-- Directions --
Retype verbatim the lines of the listing, from the very first through the line with "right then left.".

(Beginning of Data shown)

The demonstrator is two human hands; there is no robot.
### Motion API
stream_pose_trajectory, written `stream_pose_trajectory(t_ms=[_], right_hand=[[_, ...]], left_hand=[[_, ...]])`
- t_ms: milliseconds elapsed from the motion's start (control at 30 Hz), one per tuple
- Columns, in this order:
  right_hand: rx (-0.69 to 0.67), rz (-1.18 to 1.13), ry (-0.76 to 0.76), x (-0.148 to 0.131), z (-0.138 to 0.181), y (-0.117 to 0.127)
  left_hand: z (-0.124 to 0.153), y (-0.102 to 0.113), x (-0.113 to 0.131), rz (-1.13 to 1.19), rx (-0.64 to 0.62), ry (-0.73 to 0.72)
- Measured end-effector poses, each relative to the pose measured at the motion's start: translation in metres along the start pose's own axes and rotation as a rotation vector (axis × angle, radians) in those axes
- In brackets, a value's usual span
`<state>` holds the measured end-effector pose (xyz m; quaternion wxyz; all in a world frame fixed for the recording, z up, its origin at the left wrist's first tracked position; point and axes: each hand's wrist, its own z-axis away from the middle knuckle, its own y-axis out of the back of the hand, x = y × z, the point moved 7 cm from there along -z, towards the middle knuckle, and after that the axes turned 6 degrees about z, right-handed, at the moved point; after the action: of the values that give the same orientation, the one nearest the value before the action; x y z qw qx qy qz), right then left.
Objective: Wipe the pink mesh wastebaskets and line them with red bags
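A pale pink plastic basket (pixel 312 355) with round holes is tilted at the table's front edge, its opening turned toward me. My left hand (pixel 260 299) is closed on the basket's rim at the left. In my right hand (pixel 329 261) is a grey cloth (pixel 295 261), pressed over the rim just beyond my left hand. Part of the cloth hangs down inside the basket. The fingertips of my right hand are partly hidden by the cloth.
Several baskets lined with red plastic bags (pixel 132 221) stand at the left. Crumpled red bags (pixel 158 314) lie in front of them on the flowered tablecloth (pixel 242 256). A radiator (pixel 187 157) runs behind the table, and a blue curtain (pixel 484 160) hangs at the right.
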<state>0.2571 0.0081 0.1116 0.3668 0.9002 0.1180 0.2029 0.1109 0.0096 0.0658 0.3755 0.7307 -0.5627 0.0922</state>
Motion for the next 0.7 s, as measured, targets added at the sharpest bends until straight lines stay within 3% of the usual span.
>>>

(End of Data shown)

-- Output below --
The demonstrator is two human hands; there is no robot.
### Motion API
stream_pose_trajectory, written `stream_pose_trajectory(t_ms=[_], right_hand=[[_, ...]], left_hand=[[_, ...]])`
- t_ms: milliseconds elapsed from the motion's start (control at 30 Hz), one per tuple
- Columns, in this order:
  right_hand: rx (-0.69 to 0.67), rz (-1.18 to 1.13), ry (-0.76 to 0.76), x (-0.148 to 0.131), z (-0.138 to 0.181), y (-0.117 to 0.127)
  left_hand: z (-0.124 to 0.153), y (-0.102 to 0.113), x (-0.113 to 0.131), rz (-1.13 to 1.19), rx (-0.64 to 0.62), ry (-0.73 to 0.72)
- Measured end-effector poses, each relative to the pose measured at the motion's start: translation in metres along the start pose's own axes and rotation as a rotation vector (axis × angle, radians) in those axes
- In brackets, a value's usual span
`<state>` holds the measured end-effector pose (xyz m; quaternion wxyz; all in a world frame fixed for the recording, z up, its origin at the left wrist's first tracked position; point and axes: each hand's wrist, its own z-axis away from the middle knuckle, its own y-axis out of the back of the hand, x = y × z, the point moved 7 cm from there along -z, towards the middle knuckle, and after that the axes turned 6 degrees about z, right-handed, at the moved point; after the action: of the values that give the same orientation, the one nearest the value before the action; x y z qw qx qy qz), right then left.

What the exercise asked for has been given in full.